§ REQUIREMENT
Would you restate the listing word for word, with the images omitted?

§ INFORMATION SHOWN

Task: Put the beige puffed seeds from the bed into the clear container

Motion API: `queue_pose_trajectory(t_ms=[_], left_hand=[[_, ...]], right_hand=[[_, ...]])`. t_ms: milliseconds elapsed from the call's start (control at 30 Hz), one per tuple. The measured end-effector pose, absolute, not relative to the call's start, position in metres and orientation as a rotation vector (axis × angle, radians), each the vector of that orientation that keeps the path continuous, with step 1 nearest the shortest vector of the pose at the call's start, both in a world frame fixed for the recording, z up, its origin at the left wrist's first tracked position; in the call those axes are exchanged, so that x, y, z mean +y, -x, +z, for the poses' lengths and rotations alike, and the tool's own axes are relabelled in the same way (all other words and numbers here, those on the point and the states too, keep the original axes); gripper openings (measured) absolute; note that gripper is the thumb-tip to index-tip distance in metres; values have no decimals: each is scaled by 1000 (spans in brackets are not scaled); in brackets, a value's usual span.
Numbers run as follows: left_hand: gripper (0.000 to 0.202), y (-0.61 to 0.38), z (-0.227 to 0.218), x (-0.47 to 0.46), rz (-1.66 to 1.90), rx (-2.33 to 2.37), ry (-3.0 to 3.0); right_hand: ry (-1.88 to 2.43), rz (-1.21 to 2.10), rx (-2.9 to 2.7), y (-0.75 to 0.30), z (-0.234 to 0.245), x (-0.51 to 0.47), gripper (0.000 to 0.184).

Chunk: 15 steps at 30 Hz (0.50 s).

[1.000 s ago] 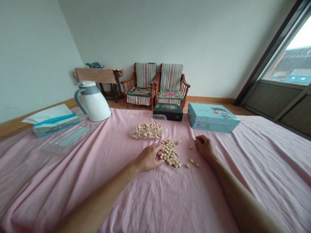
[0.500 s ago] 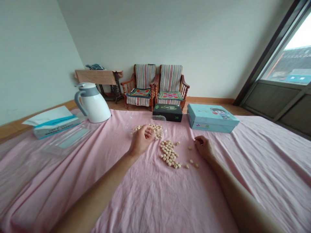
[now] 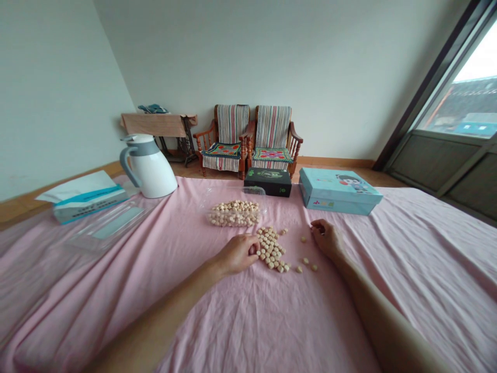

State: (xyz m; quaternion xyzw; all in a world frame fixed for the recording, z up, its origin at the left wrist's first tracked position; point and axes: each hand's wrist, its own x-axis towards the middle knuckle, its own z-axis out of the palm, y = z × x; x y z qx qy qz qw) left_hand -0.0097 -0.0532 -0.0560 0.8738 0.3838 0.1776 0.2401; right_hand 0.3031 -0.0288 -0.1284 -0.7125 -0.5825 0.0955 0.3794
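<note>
A loose heap of small pale round pieces (image 3: 271, 247) lies on the pink cloth (image 3: 248, 316). My left hand (image 3: 237, 253) rests at the heap's left edge, fingers curled and pinching at the nearest pieces. Behind the heap a clear plastic tray (image 3: 234, 213) holds many more of the same pieces. My right hand (image 3: 326, 238) lies on the cloth to the right of the heap, fingers curled under, beside a few scattered pieces (image 3: 306, 263). What its fingers hold is hidden.
A white jug (image 3: 148, 166) and a tissue box (image 3: 86, 196) stand at the left, with a clear lid (image 3: 110, 224) in front. A black box (image 3: 267, 181) and a light blue box (image 3: 337, 190) sit at the table's far edge. Two striped wooden chairs (image 3: 250, 140) stand beyond.
My left hand went from the loose heap up to the clear tray, then came back to the heap's left edge. The right hand stayed where it was.
</note>
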Motion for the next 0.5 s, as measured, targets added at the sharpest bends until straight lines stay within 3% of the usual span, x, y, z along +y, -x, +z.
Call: queue_pose_trajectory(t_ms=[133, 367, 500], left_hand=[[10, 16, -34, -38, 567, 1100, -2372], [24, 20, 2, -21, 1293, 1484, -2329], [12, 6, -14, -37, 964, 1177, -2581]], right_hand=[[1825, 243, -1490, -302, -127, -29, 21], [1824, 231, -1502, -298, -121, -33, 20], [1833, 225, -1497, -297, -121, -33, 19]])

§ WRITTEN ANSWER
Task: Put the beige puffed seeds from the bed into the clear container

Motion API: `queue_pose_trajectory(t_ms=[_], left_hand=[[_, ...]], right_hand=[[_, ...]])`. t_ms: milliseconds elapsed from the call's start (control at 30 Hz), one per tuple. The measured end-effector pose, absolute, not relative to the call's start, position in metres and orientation as a rotation vector (axis × angle, radians), each the vector of that orientation that keeps the path continuous, with step 1 nearest the shortest vector of the pose at the call's start, both in a world frame fixed for the recording, z up, its origin at the left wrist's first tracked position; in the call those axes are exchanged, so that x, y, z mean +y, -x, +z, for the poses' lengths and rotations alike, and the tool's own axes are relabelled in the same way (all other words and numbers here, those on the point and the states too, keep the original axes); gripper openings (measured) absolute; note that gripper is the thumb-tip to index-tip distance in metres; values have no decimals: each is scaled by 1000 (spans in brackets are not scaled); in brackets, a value's usual span.
Numbers run as follows: left_hand: gripper (0.000 to 0.202), y (-0.61 to 0.38), z (-0.227 to 0.218), x (-0.47 to 0.46), rz (-1.66 to 1.90), rx (-2.33 to 2.37), ry (-3.0 to 3.0); right_hand: ry (-1.88 to 2.43), rz (-1.21 to 2.10), rx (-2.9 to 2.7), y (-0.75 to 0.30), z (-0.234 to 0.245), x (-0.51 to 0.47), gripper (0.000 to 0.184).

Chunk: 15 steps at 30 Hz (0.50 s).

[1.000 s ago] 
[0.500 s ago] 
[now] 

State: (xyz m; quaternion xyzw; all in a world frame fixed for the recording, z up, its origin at the left wrist's first tracked position; point and axes: each hand's wrist, its own x-axis towards the middle knuckle, its own z-axis out of the palm, y = z × x; x y z qx qy qz qw) left_hand -0.0097 -0.0532 -0.0560 0.8738 0.3838 0.1776 0.2401; right_hand 0.3031 -0.0288 -0.1284 -0.7125 -0.5825 0.0955 0.3794
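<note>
A loose heap of small pale round pieces (image 3: 271, 247) lies on the pink cloth (image 3: 248, 316). My left hand (image 3: 237, 253) rests at the heap's left edge, fingers curled and pinching at the nearest pieces. Behind the heap a clear plastic tray (image 3: 234, 213) holds many more of the same pieces. My right hand (image 3: 326, 238) lies on the cloth to the right of the heap, fingers curled under, beside a few scattered pieces (image 3: 306, 263). What its fingers hold is hidden.
A white jug (image 3: 148, 166) and a tissue box (image 3: 86, 196) stand at the left, with a clear lid (image 3: 110, 224) in front. A black box (image 3: 267, 181) and a light blue box (image 3: 337, 190) sit at the table's far edge. Two striped wooden chairs (image 3: 250, 140) stand beyond.
My left hand went from the loose heap up to the clear tray, then came back to the heap's left edge. The right hand stayed where it was.
</note>
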Motion for the next 0.5 s, as measured, targets added at the sharpest bends until straight lines stay within 3% of the usual span, x, y, z along +y, -x, +z.
Call: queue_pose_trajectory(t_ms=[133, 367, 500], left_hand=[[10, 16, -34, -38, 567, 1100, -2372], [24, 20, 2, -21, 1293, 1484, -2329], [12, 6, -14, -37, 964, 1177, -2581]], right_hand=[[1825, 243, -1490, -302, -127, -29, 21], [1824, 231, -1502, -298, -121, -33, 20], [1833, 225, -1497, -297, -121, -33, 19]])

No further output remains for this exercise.